Certainement non !  L’Union africaine est financée en grande partie par l’Union européenne  qui  la rend dépendante  vis-à-vis de celle-ci,  cela  est  un fait. Le fait que l’Union africaine ne soit pas capable de résoudre ses propres problèmes et qu’elle s’appuie sur l’aide extérieure,  c’est  quelque chose qu’on peut déplorer et qu’on peut sans cesse continuer à dénoncer pour que les Africains puissent prendre conscience. L’indépendance, c’est lorsqu’on est capable de décider par soi-même et d’initier des projets. Dès lors que vous acceptez l’aide de quelqu’un, une aide n’est  jamais neutre. L’aide vous asservit, elle vous met en position de faiblesse.  Dans cette optique, vous êtes dans les relations dominant-dominé. Donc, il  n’y a pas d’égalité. Ce type de partenariat n’est pas gagnant-gagnant mais  il est gagnant-perdant. La vraie indépendance, elle est économique, pas politique.  La matière première de la politique, c’est  l’économie. L’Union  africaine  doit revoir ses relations avec ses partenaires et il doit y avoir des réformes structurelles.

De  quelles réformes parlez-vous ?                                                          

Il  faut que les Etats africains revoient leurs budgets et qu’ils cotisent pour rendre l’UA indépendante des autres continents.

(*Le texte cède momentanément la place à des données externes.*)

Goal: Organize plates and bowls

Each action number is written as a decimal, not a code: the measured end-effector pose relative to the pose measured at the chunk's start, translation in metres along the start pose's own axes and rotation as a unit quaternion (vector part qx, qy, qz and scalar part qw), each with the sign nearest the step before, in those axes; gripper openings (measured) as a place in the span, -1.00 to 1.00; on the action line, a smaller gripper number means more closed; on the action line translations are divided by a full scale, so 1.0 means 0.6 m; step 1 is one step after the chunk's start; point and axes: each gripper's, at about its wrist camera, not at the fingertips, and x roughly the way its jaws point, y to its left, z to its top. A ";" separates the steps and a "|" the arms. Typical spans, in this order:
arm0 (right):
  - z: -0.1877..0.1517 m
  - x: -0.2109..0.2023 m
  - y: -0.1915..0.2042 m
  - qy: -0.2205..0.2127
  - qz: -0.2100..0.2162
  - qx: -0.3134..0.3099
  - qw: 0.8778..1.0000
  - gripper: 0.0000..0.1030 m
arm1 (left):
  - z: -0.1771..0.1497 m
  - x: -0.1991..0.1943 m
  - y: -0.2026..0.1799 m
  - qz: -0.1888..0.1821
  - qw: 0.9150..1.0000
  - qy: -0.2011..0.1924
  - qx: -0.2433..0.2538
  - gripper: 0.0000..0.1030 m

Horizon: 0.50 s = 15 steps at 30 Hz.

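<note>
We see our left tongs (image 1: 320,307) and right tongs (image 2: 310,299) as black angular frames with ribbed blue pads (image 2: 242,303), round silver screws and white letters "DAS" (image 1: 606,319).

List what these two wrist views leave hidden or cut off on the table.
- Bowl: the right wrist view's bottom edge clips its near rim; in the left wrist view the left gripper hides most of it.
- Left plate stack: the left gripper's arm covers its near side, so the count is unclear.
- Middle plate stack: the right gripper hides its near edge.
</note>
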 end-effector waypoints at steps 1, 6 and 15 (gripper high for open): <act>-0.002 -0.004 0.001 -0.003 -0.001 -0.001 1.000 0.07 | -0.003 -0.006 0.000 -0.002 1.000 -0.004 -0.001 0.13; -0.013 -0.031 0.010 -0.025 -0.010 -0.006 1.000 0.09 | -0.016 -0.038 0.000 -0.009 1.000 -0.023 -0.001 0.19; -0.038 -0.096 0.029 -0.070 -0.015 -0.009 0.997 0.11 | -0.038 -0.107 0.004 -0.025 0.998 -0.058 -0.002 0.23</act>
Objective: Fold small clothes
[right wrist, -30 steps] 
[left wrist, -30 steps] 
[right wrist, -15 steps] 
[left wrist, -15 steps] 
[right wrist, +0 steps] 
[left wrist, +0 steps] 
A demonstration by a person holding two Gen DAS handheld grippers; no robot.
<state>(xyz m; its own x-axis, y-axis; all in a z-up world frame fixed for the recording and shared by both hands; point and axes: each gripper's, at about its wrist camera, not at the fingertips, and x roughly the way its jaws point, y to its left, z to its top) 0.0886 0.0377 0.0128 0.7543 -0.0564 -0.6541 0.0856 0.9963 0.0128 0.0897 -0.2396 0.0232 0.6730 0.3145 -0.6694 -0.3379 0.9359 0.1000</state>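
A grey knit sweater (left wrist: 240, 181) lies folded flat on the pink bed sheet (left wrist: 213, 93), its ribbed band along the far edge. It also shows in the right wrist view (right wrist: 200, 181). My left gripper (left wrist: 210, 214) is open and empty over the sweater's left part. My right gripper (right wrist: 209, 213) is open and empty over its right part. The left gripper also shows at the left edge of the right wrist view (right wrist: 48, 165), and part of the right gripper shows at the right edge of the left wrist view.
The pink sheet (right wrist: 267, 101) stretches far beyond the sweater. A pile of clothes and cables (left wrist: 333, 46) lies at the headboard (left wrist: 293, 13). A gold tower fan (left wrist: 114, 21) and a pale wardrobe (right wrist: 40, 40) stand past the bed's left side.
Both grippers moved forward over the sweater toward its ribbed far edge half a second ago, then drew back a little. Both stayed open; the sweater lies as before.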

Parce que le nerf de la guerre, c’est  l’argent. Les chefs d’Etat africains se consacrent beaucoup à leurs pays respectifs. Ils voient l’UA comme quelque chose de très éloigné. J’encourage les dirigeants d’Afrique à donner leurs quotes-parts pour que l’Afrique soit véritablement indépendante.

Quelles pistes de solutions l’UA doit envisager pour sortir l’Afrique de son sous-développement ?

Il faut que tous les pays africains aient leurs propres monnaies. Les indépendances africaines dont on parle sont discutables. L’indépendance, c’est le pouvoir de décider librement, de faire quelque chose dans son pays alors que ce n’est pas le cas. Le premier symbole d’une indépendance, c’est la monnaie. Lors que votre monnaie est créée par un autre Etat et que sa garantie est assurée par cet Etat, cette forme d’indépendance doit être prise avec beaucoup de pincettes. Le panafricanisme n’est pas  la rupture avec les autres continents comme plusieurs jeunes le font aujourd’hui sur les réseaux sociaux en voulant découdre avec l’Occident, particulièrement la France. L’Afrique doit plutôt changer de paradigmes pour trouver des solutions durables à ses problèmes et réfléchir pour redéfinir ses relations avec ses partenaires. De même, il faut l’inclusion. L’inclusion passe nécessairement par l’intégration africaine. Il faut que les Etats forts puissent supporter les Etats faibles. L’esprit de solidarité doit prévaloir entre les Africains.